## Exercise directions
For the listing below, the answer is an exact retyping of the lines from the one with "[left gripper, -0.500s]" through the one with "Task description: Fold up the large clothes", both included, without pictures.
+ + + + + + +
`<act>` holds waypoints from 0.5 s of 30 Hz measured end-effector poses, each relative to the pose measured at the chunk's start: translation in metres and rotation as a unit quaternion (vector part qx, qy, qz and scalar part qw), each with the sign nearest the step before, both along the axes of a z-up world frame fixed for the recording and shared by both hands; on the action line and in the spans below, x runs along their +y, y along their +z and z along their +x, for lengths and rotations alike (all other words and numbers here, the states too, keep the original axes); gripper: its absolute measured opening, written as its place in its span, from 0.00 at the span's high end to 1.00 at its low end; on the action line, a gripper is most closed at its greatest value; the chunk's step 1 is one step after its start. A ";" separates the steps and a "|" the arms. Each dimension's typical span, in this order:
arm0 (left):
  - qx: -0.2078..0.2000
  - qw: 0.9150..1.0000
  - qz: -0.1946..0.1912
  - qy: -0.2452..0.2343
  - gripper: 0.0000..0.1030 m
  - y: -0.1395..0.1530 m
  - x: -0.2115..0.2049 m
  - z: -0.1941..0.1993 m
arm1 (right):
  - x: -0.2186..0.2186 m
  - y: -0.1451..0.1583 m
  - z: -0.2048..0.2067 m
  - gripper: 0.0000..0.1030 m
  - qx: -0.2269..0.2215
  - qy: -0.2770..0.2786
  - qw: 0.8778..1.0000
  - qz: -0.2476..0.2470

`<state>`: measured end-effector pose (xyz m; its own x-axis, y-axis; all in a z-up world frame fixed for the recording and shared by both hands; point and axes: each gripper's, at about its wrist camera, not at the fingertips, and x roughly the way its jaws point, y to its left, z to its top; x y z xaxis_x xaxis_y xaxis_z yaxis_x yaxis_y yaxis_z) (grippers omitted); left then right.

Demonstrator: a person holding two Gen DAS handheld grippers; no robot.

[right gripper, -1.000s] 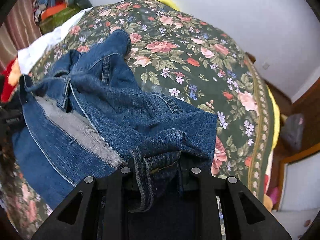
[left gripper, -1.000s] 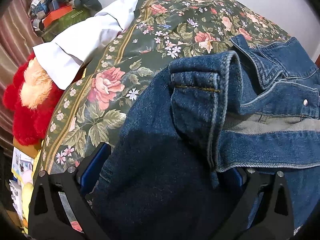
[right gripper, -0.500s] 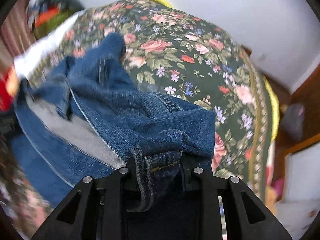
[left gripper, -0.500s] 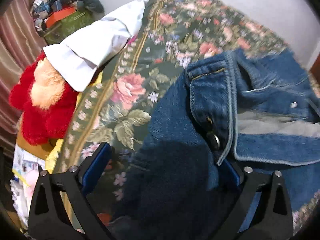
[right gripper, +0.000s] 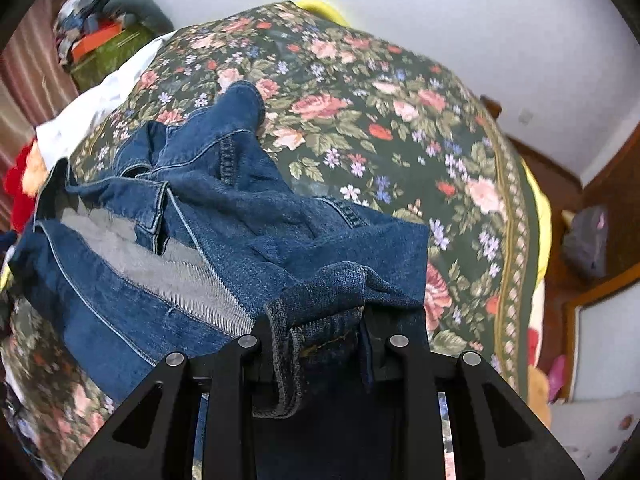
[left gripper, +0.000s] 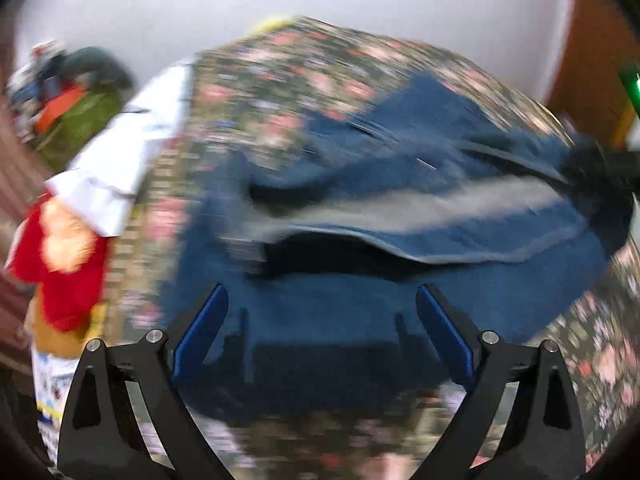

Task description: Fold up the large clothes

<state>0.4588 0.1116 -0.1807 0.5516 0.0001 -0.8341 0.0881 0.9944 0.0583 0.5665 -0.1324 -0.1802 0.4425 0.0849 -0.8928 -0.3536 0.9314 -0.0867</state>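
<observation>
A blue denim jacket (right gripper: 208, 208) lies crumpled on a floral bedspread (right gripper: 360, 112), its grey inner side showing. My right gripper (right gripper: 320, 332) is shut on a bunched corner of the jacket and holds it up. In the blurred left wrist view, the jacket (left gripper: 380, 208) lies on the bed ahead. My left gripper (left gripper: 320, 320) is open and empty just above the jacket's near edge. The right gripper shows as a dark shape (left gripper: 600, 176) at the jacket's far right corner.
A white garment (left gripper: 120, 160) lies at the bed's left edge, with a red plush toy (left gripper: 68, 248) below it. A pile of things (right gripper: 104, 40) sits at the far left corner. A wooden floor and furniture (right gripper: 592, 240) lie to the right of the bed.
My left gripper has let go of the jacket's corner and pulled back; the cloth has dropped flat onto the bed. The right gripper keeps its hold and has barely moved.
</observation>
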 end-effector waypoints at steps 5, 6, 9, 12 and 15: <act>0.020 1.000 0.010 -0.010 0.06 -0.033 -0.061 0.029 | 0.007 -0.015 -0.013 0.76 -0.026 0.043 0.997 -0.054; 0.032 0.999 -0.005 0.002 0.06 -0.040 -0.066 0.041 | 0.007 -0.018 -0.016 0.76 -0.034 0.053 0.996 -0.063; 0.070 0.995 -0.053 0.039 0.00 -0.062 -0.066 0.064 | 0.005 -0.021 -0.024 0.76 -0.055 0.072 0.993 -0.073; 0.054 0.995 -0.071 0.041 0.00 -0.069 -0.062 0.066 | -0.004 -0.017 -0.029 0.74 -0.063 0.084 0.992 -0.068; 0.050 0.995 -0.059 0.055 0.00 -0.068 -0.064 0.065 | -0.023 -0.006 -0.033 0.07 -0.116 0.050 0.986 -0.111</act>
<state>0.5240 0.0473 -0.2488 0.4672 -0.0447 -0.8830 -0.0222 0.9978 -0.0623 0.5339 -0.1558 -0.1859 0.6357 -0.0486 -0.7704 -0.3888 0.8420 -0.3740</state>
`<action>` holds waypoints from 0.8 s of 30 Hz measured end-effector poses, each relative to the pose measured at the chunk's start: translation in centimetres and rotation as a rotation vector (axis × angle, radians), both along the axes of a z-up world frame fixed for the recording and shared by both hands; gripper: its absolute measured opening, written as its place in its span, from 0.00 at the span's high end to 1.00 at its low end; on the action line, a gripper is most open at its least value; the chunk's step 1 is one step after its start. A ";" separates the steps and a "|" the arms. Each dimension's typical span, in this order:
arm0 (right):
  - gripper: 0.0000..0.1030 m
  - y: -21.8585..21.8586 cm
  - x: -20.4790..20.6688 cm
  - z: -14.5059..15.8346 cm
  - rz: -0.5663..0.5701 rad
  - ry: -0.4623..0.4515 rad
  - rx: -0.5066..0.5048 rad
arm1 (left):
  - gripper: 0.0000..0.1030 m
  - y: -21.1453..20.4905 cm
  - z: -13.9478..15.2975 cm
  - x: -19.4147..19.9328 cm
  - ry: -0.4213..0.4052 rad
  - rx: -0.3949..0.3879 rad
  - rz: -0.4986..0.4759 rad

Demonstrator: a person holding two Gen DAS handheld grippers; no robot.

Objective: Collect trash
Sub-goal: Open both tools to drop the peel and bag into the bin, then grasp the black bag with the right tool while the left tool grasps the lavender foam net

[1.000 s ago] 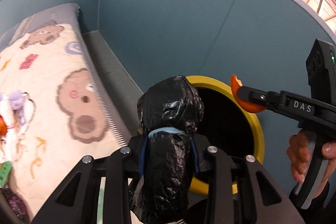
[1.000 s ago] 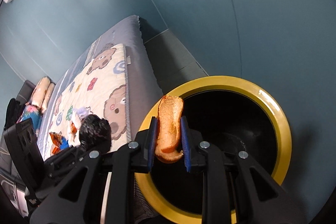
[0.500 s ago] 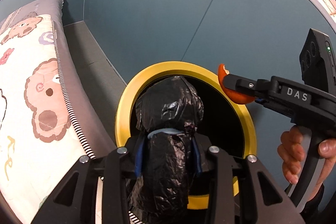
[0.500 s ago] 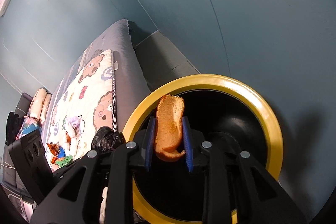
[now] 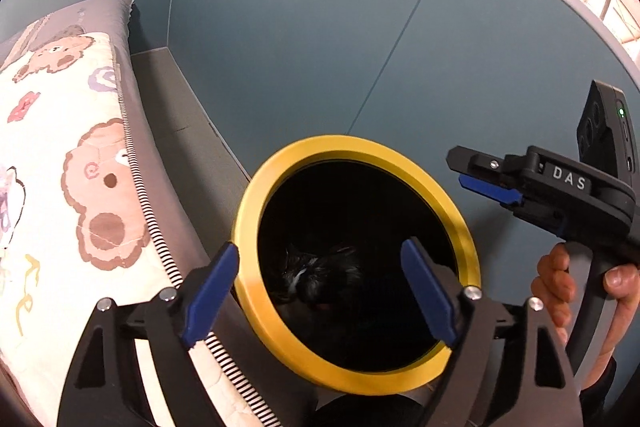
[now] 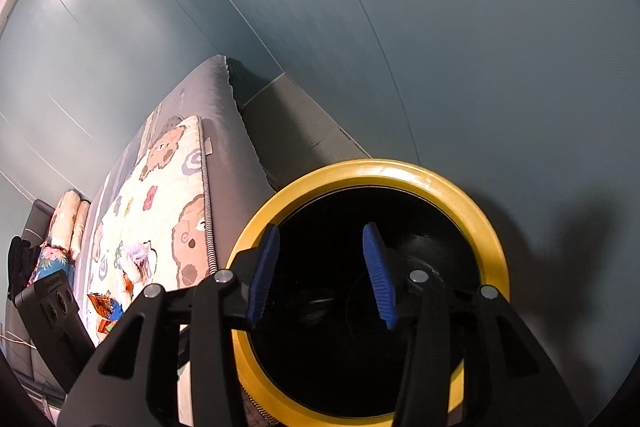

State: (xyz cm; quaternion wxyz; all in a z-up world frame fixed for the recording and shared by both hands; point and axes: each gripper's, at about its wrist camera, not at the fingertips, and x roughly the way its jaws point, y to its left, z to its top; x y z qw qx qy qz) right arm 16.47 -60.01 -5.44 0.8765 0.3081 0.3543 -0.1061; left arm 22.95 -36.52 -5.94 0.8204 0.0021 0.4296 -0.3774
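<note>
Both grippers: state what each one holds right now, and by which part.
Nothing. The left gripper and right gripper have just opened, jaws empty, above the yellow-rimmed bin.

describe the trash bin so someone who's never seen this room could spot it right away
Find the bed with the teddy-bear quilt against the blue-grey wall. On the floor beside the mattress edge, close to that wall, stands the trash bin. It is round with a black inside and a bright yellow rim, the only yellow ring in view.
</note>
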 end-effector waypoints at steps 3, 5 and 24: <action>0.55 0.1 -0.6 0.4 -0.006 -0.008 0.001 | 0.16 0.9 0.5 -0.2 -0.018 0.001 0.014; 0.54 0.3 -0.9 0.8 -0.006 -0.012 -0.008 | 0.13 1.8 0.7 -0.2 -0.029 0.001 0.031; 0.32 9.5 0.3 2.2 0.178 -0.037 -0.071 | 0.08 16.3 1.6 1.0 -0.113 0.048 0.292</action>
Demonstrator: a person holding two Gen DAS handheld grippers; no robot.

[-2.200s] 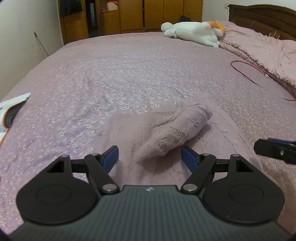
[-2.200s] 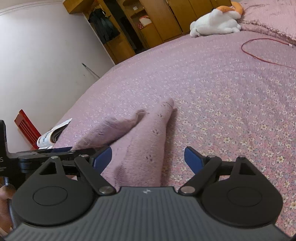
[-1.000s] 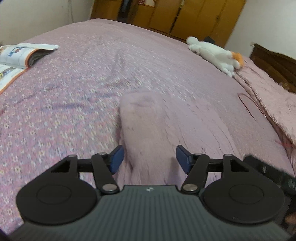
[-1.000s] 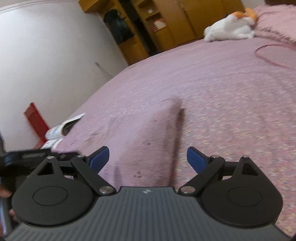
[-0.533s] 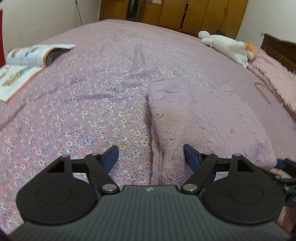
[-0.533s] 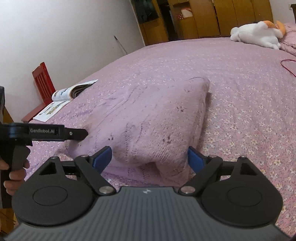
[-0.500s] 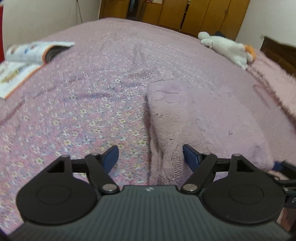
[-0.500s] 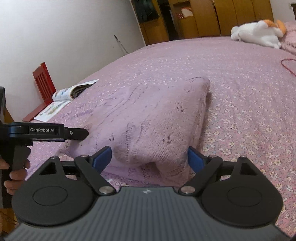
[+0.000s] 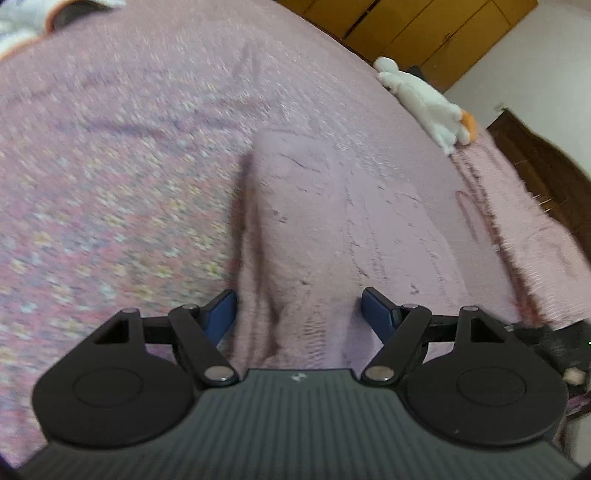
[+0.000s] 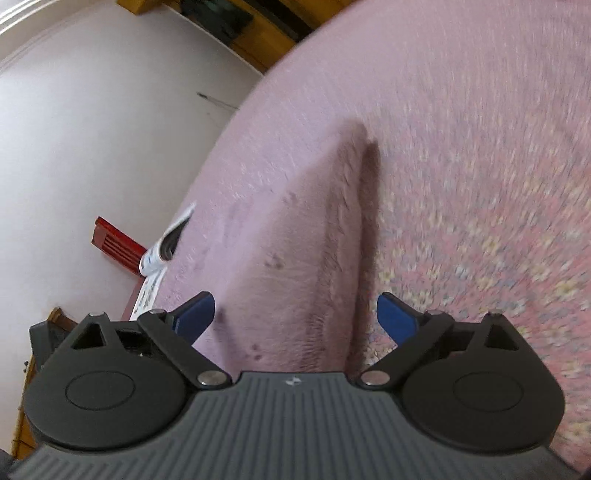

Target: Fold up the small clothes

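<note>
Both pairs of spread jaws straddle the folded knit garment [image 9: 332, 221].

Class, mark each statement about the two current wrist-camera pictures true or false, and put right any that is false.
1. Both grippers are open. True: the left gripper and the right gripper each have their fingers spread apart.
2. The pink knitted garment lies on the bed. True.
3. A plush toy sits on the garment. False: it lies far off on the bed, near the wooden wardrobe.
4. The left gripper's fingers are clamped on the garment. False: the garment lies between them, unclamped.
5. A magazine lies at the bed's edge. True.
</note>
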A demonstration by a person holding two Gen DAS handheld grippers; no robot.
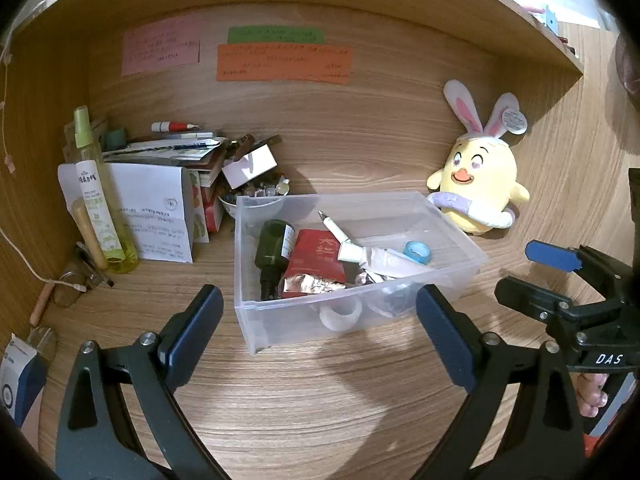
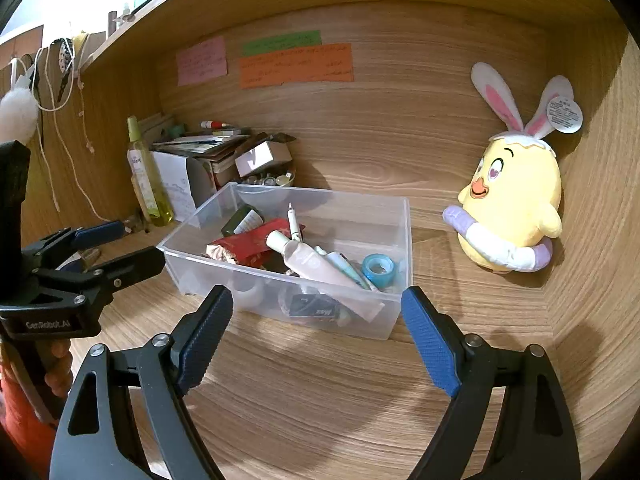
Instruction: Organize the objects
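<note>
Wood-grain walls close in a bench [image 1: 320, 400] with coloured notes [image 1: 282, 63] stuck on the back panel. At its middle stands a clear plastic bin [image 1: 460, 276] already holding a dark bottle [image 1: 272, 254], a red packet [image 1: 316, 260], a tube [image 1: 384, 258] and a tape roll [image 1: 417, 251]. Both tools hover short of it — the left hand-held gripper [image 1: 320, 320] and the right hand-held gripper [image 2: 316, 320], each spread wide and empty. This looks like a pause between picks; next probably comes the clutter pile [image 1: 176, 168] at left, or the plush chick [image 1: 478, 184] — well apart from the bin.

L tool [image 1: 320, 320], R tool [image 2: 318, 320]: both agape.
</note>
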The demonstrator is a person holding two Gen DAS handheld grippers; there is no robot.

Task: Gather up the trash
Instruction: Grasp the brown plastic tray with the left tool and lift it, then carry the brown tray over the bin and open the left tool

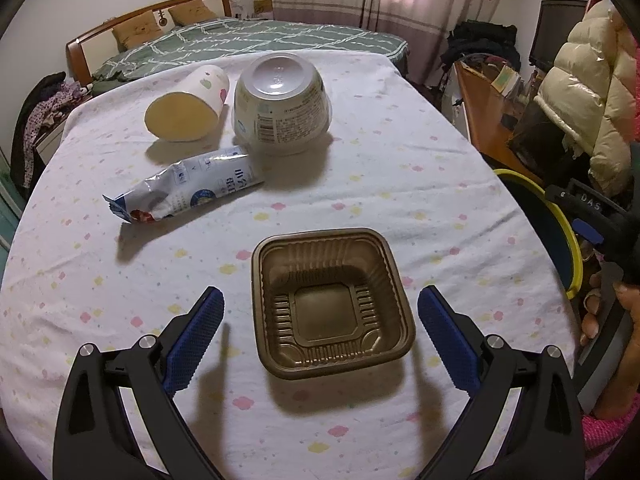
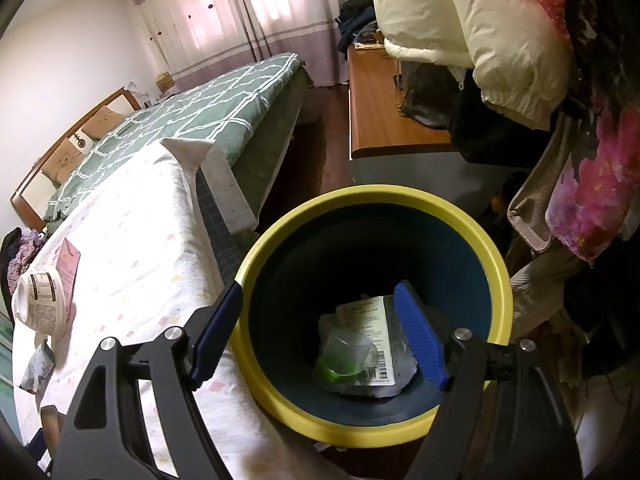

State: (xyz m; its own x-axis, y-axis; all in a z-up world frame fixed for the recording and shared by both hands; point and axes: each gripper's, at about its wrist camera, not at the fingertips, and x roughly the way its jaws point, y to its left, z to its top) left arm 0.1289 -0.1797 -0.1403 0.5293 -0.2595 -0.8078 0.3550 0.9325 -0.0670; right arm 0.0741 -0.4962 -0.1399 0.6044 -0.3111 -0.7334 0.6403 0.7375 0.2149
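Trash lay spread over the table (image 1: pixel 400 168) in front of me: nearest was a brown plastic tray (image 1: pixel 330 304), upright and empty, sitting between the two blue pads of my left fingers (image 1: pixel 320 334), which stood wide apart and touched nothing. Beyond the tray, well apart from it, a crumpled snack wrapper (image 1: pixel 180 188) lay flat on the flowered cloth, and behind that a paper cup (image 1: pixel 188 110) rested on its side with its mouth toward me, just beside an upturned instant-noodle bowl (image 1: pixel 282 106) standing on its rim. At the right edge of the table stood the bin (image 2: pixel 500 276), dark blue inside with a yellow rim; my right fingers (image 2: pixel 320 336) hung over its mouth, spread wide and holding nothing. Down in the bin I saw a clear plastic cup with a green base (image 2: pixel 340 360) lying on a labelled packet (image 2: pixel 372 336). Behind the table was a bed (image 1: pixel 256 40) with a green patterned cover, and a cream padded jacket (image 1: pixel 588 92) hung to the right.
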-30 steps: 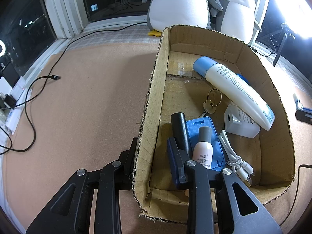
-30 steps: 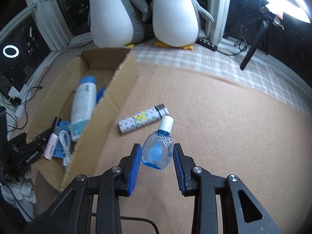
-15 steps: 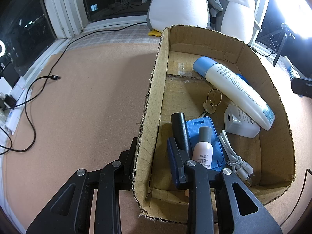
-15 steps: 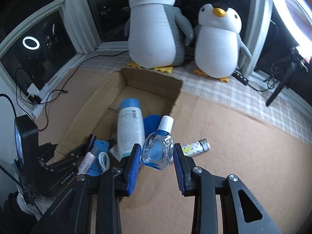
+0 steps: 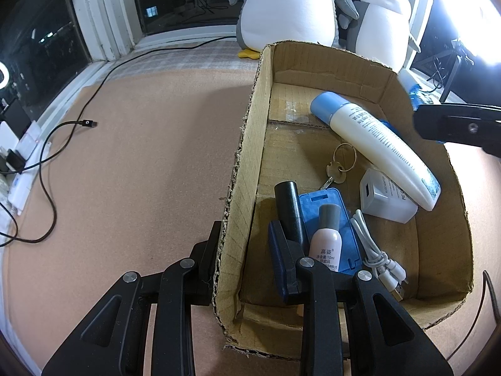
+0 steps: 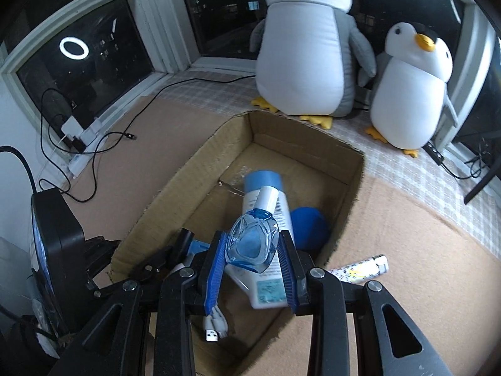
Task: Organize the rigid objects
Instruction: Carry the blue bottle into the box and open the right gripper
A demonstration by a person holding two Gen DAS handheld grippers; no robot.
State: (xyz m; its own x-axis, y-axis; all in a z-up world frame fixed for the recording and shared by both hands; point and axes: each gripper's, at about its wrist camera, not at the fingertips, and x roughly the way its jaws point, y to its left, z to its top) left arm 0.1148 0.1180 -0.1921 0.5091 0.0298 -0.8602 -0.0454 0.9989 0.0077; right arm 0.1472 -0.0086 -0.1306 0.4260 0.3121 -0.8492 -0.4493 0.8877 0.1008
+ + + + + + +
## Written response
[left gripper, -0.500s] 
[right gripper, +0.000s] 
[left gripper, +0.000s] 

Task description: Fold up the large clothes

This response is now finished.